HOW TO COMPLETE THIS TASK:
Word for word, print out all of the data, omitting every image.

○ ○ ○ ○ ○ ○ ○

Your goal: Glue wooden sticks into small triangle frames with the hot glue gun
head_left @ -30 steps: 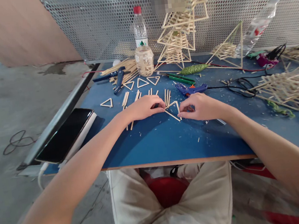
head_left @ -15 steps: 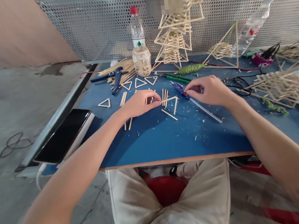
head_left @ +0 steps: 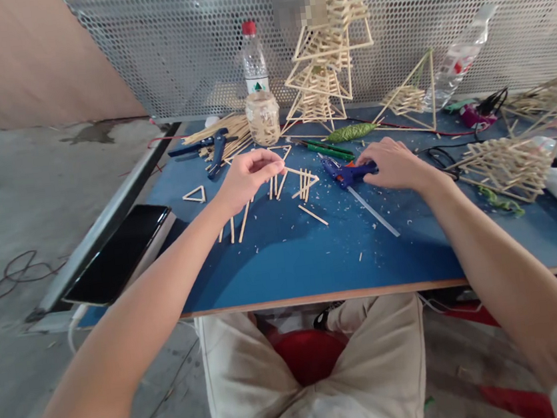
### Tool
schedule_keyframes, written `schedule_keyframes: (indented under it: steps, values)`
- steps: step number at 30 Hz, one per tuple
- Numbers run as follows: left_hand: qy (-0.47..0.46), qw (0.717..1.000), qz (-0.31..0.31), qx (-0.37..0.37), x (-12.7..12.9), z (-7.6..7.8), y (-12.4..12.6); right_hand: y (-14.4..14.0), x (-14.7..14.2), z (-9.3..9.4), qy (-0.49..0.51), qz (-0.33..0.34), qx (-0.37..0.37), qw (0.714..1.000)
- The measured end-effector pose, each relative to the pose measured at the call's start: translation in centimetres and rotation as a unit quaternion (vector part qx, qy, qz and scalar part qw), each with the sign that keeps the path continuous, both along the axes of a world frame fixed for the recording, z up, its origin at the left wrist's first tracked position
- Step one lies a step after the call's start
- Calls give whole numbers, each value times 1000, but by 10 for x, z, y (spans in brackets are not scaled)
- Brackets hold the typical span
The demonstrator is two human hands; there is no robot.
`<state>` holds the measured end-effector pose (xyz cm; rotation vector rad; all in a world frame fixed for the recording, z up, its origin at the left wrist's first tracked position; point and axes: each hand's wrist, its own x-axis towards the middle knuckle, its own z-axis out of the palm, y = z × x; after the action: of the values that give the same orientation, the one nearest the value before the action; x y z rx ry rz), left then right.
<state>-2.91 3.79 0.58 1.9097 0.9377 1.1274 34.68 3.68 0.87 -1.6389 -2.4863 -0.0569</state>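
My left hand [head_left: 251, 177] pinches one end of a bent piece made of thin wooden sticks [head_left: 301, 174], joined at a corner on the right. Beneath that piece lie several short loose sticks, and a single stick [head_left: 313, 215] rests nearer the front. My right hand [head_left: 394, 165] has its fingers closed about the handle of a blue glue gun [head_left: 341, 172], whose clear glue stick [head_left: 375, 212] pokes out toward the front. A small stick triangle [head_left: 194, 194] lies left of my left hand, which partly covers other sticks and triangles.
Blue cutters [head_left: 219, 150] lie by a pile of long sticks [head_left: 236, 128]. Behind stand a plastic bottle [head_left: 254, 64] and a tall stick structure [head_left: 326, 73]. A green pen-like tool [head_left: 329, 149] is near the gun. A phone [head_left: 120, 254] sits at left, a stick model [head_left: 504, 160] at right.
My left hand has lifted slightly away with the bent stick piece. My right hand has shifted right onto the glue gun's handle, which now shows turned toward the right.
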Motion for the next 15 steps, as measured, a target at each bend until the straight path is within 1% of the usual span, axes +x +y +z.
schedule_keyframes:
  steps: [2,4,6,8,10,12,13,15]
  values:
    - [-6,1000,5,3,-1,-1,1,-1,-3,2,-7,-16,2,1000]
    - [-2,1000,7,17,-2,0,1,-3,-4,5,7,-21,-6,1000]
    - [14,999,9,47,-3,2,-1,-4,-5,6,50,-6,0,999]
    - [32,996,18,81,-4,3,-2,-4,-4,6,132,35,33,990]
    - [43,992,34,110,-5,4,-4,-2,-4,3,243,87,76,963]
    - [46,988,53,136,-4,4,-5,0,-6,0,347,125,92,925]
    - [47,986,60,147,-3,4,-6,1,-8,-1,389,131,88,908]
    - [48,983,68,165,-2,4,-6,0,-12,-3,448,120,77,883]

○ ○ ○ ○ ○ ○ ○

RESULT FOR THIS EXERCISE:
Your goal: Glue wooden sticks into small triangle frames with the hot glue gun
head_left @ -30 steps: 
head_left @ -15 steps: 
head_left @ +0 steps: 
### Tool
schedule_keyframes, written `schedule_keyframes: (indented under it: steps, values)`
- steps: step number at 30 Hz, one per tuple
- Numbers run as follows: left_hand: qy (-0.47..0.46), qw (0.717..1.000), qz (-0.31..0.31), qx (-0.37..0.37), x (-12.7..12.9), z (-7.6..7.8), y (-12.4..12.6); right_hand: y (-14.4..14.0), x (-14.7..14.2), z (-9.3..9.4), qy (-0.49..0.51), qz (-0.33..0.34), qx (-0.37..0.37), qw (0.714..1.000)
- The measured end-effector pose, each relative to the pose measured at the call's start: translation in centimetres and rotation as a unit quaternion (vector part qx, qy, qz and scalar part qw), each with the sign that keeps the path continuous, both along the axes of a world frame fixed for the recording, z up, its origin at the left wrist's first tracked position
- Step one lies a step after the call's start
- Calls give whole numbers, each value times 1000, but by 10 for x, z, y (spans in brackets are not scaled)
- Brackets hold the typical span
The demonstrator is two human hands; there is no robot.
`<state>` holds the measured end-effector pose (xyz cm; rotation vector rad; all in a world frame fixed for the recording, z up, its origin at the left wrist's first tracked position; point and axes: each hand's wrist, its own x-axis towards the middle knuckle, its own z-axis out of the palm, y = z × x; after the action: of the values that give the same orientation, the one nearest the value before the action; x y z rx ry rz), left then right.
<state>-2.91 3.79 0.58 1.9097 0.9377 1.1274 34.68 3.68 0.87 -1.6389 -2.4863 -0.0569</state>
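My left hand [head_left: 251, 177] pinches one end of a bent piece made of thin wooden sticks [head_left: 301, 174], joined at a corner on the right. Beneath that piece lie several short loose sticks, and a single stick [head_left: 313, 215] rests nearer the front. My right hand [head_left: 394, 165] has its fingers closed about the handle of a blue glue gun [head_left: 341, 172], whose clear glue stick [head_left: 375, 212] pokes out toward the front. A small stick triangle [head_left: 194, 194] lies left of my left hand, which partly covers other sticks and triangles.
Blue cutters [head_left: 219, 150] lie by a pile of long sticks [head_left: 236, 128]. Behind stand a plastic bottle [head_left: 254, 64] and a tall stick structure [head_left: 326, 73]. A green pen-like tool [head_left: 329, 149] is near the gun. A phone [head_left: 120, 254] sits at left, a stick model [head_left: 504, 160] at right.
My left hand has lifted slightly away with the bent stick piece. My right hand has shifted right onto the glue gun's handle, which now shows turned toward the right.
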Motion for the next 15 steps, as measured, a target at each bend until the straight path is within 1% of the usual span, axes +x +y +z.
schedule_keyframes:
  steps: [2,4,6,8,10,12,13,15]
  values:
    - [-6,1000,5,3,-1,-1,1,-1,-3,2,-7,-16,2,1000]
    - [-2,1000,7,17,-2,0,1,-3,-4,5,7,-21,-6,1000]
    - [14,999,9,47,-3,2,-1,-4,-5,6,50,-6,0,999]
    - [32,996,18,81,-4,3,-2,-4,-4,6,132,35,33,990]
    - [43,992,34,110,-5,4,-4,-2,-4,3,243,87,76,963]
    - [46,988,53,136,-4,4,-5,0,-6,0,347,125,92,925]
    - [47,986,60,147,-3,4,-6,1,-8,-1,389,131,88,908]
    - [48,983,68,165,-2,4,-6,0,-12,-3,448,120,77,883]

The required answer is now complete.